If x takes any value greater than 93, the expression will definitely be positive.

Therefore, the set of values that x takes should be from the set of positive integers upto 93

The expression(x-1)(x-3)(x-5)....(x-93) has a total of 47 terms.

When x = 1, 3, 5,7 ....93 the value of the express will be zero. i.e., for odd values of x, the expression will be zero.

We need to evaluate whether the expression will be negative for all even numbers upto 93

Let x = 2; first term (x-1) > 0; remaining 46 terms < 0.
The product of one positive number and 46 negative numbers will be positive (product of even number of negative terms will be positive).
So, x = 2 does not satisfy the condition.

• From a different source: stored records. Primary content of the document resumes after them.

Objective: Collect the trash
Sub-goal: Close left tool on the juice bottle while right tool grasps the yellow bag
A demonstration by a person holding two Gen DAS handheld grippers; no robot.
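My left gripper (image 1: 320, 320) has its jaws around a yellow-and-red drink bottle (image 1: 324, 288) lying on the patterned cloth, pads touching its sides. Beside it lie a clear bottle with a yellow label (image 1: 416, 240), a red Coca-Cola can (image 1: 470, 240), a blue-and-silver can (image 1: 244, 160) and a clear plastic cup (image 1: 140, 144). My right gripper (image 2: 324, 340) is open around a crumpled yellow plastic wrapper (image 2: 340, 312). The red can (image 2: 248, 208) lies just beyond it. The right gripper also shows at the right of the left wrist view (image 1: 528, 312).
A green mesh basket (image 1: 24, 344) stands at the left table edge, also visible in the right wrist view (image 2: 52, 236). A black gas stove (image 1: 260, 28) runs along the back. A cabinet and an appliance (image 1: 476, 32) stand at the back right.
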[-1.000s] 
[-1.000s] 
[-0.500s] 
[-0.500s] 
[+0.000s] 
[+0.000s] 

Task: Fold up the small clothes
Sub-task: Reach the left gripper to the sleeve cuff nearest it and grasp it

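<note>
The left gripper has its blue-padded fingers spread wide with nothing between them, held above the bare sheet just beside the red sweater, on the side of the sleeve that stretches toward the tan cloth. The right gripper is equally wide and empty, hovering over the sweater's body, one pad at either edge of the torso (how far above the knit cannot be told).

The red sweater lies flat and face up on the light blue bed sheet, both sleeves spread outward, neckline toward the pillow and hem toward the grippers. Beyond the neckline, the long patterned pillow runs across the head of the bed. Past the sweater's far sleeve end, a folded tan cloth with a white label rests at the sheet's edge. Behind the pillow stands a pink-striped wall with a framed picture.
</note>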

Let x = 4; (x-1) and (x-3) are positive; the remaining 45 terms < 0.
The product of two positive numbers and 45 negative numbers will be negative. So, x = 4 satisfies the condition.

Let x = 6; first 3 terms (x-1), (x-3), and (x-5) are positive and the remaining 44 terms are negative.
Their product > 0. So, x = 6 does not satisfy the condition.

Let x = 8; first 4 terms positive; remaining 43 terms < 0. Their product < 0. x = 8 satisfies the condition.

Extrapolating what we have oberved with these 4 terms, we could see a pattern.
The expression takes negative values when x = 4, 8, 12, 16 ..... 92 (multiples of 4)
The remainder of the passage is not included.